Além disso tudo, acrescenta David Tsai, do SEEG surgiram ideias para novos projetos, tais como o Monitor Elétrico, ferramenta de atualização diária sobre a composição da matriz elétrica brasileira e suas emissões de GEE; o MapBiomas, sobre o qual o painelista Tasso Azevedo falou no mesmo evento (leia mais adiante); e uma iniciativa que está sendo criada para aprimorar a oferta de dados sobre poluentes atmosféricos locais e qualidade do ar.
Segundo Tsai, o SEEG permitiu analisar cada meta climática assumida pelo Brasil e extrair algumas conclusões relevantes sobre o cumprimento dessas metas até agora. A primeira delas é que o ciclo projetado para 2020 foi encerrado dentro do limiar menos ambicioso. A segunda é que as emissões estão crescendo e não existe um plano para alcançar a meta de 2025. A terceira é que o desmatamento da Amazônia foi quase três vezes maior que o previsto no compromisso assumido pelo País para o período. Por fim, a governança climática do Brasil deve ser reconstruída para que a efetiva implementação dos compromissos firmados e o estabelecimento de metas mais ambiciosas sejam possíveis.
Imagens de satélite
Tasso Azevedo, do MapBiomas, procurou resumir uma quantidade significativa de informações sobre a extensão e as utilidades do projeto que coordena, do qual participam várias organizações. “Criamos um monstro”, ironizou. Nascido de uma preocupação com a questão do uso da terra no Brasil, segundo Tasso responsável por 70% de todas as emissões no país, diferentemente do que acontece em países como Estados Unidos e Rússia, o MapBiomas hoje tem muitas aplicações.
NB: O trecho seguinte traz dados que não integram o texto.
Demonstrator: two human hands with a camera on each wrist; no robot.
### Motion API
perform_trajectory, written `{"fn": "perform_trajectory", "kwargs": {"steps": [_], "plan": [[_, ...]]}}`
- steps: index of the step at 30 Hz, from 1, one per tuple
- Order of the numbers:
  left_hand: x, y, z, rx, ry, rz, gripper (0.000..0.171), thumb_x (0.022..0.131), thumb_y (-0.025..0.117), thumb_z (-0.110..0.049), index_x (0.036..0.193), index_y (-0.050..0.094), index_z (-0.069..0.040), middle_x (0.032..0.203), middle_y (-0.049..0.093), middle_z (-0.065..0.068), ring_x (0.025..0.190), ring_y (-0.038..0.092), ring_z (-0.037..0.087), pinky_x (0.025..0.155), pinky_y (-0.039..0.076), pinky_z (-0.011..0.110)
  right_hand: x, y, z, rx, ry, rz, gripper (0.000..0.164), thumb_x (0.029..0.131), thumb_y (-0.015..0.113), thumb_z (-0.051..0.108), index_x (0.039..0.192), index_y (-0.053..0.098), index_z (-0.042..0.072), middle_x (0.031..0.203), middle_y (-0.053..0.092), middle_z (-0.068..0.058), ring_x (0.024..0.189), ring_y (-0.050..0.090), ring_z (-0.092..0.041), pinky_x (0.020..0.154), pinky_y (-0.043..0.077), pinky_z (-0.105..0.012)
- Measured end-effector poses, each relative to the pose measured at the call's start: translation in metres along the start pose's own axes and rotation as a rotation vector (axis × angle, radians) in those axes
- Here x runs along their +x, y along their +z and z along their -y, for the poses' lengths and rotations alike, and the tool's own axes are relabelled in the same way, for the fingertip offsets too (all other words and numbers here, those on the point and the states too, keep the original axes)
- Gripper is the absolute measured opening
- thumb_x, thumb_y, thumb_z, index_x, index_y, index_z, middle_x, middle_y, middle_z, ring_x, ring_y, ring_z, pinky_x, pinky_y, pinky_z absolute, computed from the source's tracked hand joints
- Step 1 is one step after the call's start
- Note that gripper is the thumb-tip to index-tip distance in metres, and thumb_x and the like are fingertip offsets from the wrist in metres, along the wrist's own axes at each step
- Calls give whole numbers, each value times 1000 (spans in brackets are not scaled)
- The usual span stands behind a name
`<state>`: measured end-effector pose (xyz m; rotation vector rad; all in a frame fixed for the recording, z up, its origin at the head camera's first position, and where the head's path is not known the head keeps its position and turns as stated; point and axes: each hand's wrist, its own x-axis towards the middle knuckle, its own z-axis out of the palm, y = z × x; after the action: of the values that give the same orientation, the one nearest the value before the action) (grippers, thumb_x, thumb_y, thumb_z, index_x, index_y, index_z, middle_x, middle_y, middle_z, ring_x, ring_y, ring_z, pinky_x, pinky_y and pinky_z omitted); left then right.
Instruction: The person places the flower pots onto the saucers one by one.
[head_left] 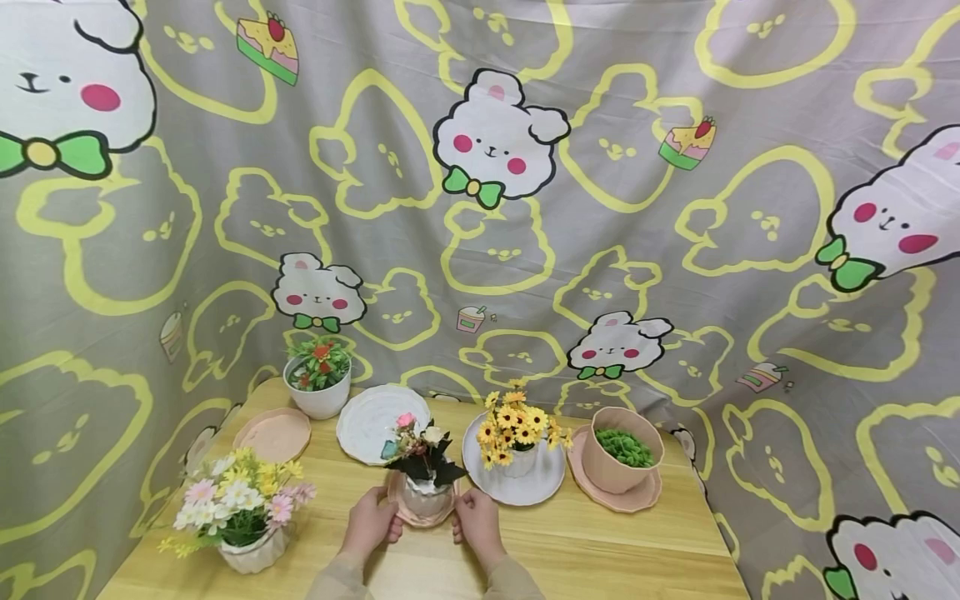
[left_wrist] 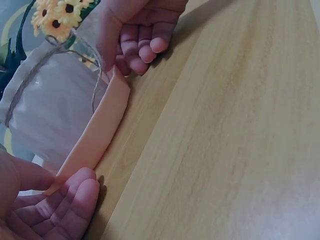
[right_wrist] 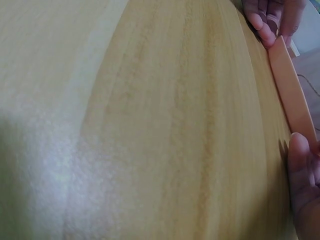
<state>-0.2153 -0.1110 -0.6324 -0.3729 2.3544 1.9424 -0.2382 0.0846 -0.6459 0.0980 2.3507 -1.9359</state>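
Note:
A pink saucer (head_left: 424,523) with a raised rim bears a small white pot (head_left: 426,498) of mixed flowers and dark leaves. Twine with a bow runs round the pot (left_wrist: 50,110) in the left wrist view. My left hand (head_left: 367,523) pinches the saucer's left side, its thumb over the rim and fingers curled outside and below. On the opposite side my right hand (head_left: 480,525) pinches the rim the same way. The right wrist view shows the saucer (right_wrist: 292,87) low over the wooden table between both hands.
On the table (head_left: 630,554) stand a daisy pot (head_left: 255,552) at left, a red-flowered pot (head_left: 321,397) behind, a bare pink saucer (head_left: 272,435) and a bare white plate (head_left: 382,425). To the right are yellow flowers on a white plate (head_left: 551,483) and a pink pot (head_left: 600,467) on a saucer.

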Motion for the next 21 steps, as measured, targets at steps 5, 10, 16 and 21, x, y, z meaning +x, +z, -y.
{"fn": "perform_trajectory", "kwargs": {"steps": [5, 10, 16, 21], "plan": [[3, 3, 0, -16, -3, -3, 45, 94, 48, 1, 134, 36, 19, 62, 65, 13, 48, 62, 13, 48, 59, 33, 0, 0, 1, 2, -1, -7, 17, 92, 56, 5, 76, 53, 0, 56, 62, -12, 36, 51, -5, 36, 52, -28], [6, 5, -1, -32, -9, -6, 46, 94, 48, 0, 135, 36, 19, 62, 64, 12, 48, 61, 12, 47, 58, 33, 1, 0, 1, 19, 4, -6, 17, 92, 55, 5, 76, 52, 1, 54, 60, -8, 36, 51, -5, 37, 52, -29], [9, 9, 0, -41, -13, -7, 47, 94, 48, 0, 136, 36, 18, 62, 65, 12, 48, 62, 13, 48, 59, 33, 0, -1, 2, 53, 17, -9, 16, 93, 54, 6, 80, 54, -4, 56, 60, -9, 39, 54, -7, 39, 54, -31], [11, 13, -1, -65, -14, -5, 47, 95, 49, 0, 137, 36, 17, 62, 65, 12, 48, 62, 13, 47, 58, 32, 1, -3, 1, 95, 35, -20, 16, 94, 53, 6, 82, 54, -5, 57, 60, -9, 39, 55, -8, 40, 56, -32]]}}
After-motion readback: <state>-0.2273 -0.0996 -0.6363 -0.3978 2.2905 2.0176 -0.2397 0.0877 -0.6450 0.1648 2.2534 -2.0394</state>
Em suma, explica Tasso Azevedo, o objetivo do MapBiomas é entender todas as mudanças que acontecem no uso da terra e florestas numa escala bem refinada, a partir do exame de imagens de satélite, no nível do pixel, a cada 17 dias, por aprendizado de máquina e inteligência artificial. “São 9,5 bilhões de quadradinhos de 30 por 30 metros que nos permitem entender cada evento de desmatamento, tudo que acontece com as árvores, tudo que acontece com o fogo. E todas as propriedades do CAR (Cadastro Ambiental Rural) estão lá. O governo gerou mil laudos em 2018. Nós geramos 1500 laudos por semana. Nenhum país faz isso anualmente. É ciência brasileira, e o código está aberto”, diz Azevedo.
Com esses dados tão precisos, esclarece Azevedo, começa a ficar muito mais claro qual desmatamento foi ilegal, quem foi o responsável, quem embargar, qual providência deve ser tomada. “Temos placa do carro que cruzou o farol vermelho”, compara. “Os instrumentos estão dados. Só falta transformá-los em ação.”